Chapter 25
1:50 p.m.
Alicia was always split right down the middle about seeing her parents, and she never quite knew why. They never pressured her about grandchildren, or her lack of a career, or anything really. She’d always felt herself lucky in this way. She knew other grown women whose parents hounded them about everything. Alicia experienced none of this. But then maybe this lack of pressure signaled something worse: apathy. When she’d announced her engagement to Dan Kowalski after dating for just six months, they were thrilled. They threw a lavish engagement party at the Naperville Country Club and invited two hundred guests—some of whom Alicia couldn’t remember having ever met before.

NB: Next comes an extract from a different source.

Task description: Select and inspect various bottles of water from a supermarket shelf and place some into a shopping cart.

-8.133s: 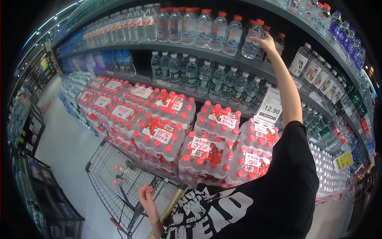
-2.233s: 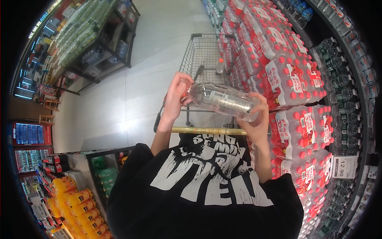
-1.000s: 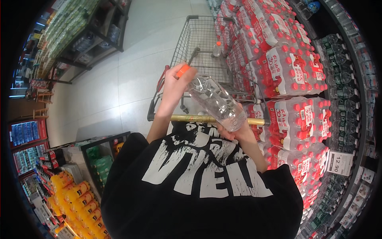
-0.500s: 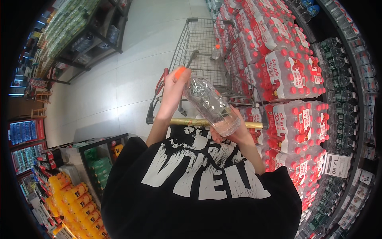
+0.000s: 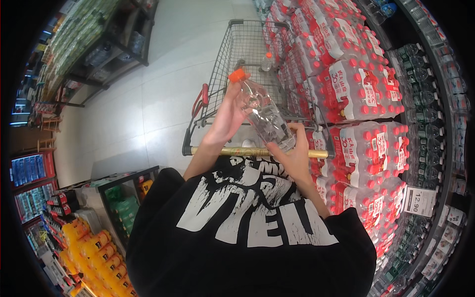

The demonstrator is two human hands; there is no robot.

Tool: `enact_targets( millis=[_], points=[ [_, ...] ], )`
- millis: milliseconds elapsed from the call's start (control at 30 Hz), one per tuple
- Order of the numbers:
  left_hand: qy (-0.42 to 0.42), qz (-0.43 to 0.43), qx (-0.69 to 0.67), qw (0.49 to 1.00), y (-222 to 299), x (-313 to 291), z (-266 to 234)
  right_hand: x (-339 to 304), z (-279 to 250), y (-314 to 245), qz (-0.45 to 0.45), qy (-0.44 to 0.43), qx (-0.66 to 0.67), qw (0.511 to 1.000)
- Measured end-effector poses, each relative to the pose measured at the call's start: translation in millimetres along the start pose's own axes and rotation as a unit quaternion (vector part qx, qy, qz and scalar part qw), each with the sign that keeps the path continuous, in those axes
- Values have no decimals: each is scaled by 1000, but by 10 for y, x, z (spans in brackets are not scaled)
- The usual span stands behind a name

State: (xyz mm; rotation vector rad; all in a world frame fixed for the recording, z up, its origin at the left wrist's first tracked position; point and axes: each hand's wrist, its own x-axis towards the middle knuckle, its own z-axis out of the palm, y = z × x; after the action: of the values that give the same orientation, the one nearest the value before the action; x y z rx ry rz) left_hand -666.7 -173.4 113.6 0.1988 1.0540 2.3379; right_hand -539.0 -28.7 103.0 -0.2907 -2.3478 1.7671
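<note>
A large clear plastic bottle with an orange cap (image 5: 264,115) is held tilted in front of my chest, its cap toward the far left. My left hand (image 5: 228,116) is closed around its upper part, just below the cap. My right hand (image 5: 296,157) grips the base, the thumb along its near side. Beneath the bottle and both hands stands a wire shopping cart (image 5: 228,52) with a yellowish handle bar (image 5: 208,150). Inside the cart, toward its far right, a smaller clear bottle with an orange cap (image 5: 267,63) stands upright.
Shrink-wrapped packs of red-capped bottles (image 5: 346,94) are stacked high along the cart's right side. Beyond them runs a shelf of dark green bottles (image 5: 424,101). At the lower left are orange drink bottles (image 5: 96,255) and a dark-framed display stand (image 5: 133,174).
The bottle has turned slightly more upright and its cap now shows uncovered. My left hand has slid off the cap to the neck area; my right hand has shifted around the base.
</note>
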Motion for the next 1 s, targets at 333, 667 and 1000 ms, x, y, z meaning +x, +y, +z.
enact_targets(
  millis=[333, 667, 1000],
  points=[
    [-58, -61, -78, 993, -133, 231, -50, -2, -119, 156, 32, 8, -27, 999],
    [-69, -158, -55, 983, -536, 320, 259, -103, -261, 443, 140, -24, 245, 959],
    [-357, -58, 232, 903, -857, 398, 618, -203, -643, 236, 105, 127, -76, 983]
  ],
)
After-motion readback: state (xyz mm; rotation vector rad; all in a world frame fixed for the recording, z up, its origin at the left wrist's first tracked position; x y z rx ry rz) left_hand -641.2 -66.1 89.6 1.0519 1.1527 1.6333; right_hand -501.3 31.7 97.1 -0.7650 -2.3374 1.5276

She was so young, and so caught up with being a cause célèbre, she never once stopped to question the proceedings; her father held up a glass of champagne and toasted to her, to her future, to her choice, to all hope everywhere.
But why, she wanted to ask him?
What have I done to deserve the applause of strangers and friends?
• • •
She took the corner of her sarong and wiped the sleep from her eyes, then went downstairs for food—her parents had stocked the fridge with berries, milk, yogurt, and croissants, as if she and Dan were going to throw a brunch. She’d fallen asleep again after the ADT salesman had left and had only just woken for the second time that day. She couldn’t remember when she’d last washed her hair, and she really had to change out of her ridiculous sarong. It had deep wrinkles around the waist and odd lumps where the fabric had gotten stretched, creased, bunched. She could hear Dan downstairs talking to Chester: “Good boy, bring that here. Good boy!”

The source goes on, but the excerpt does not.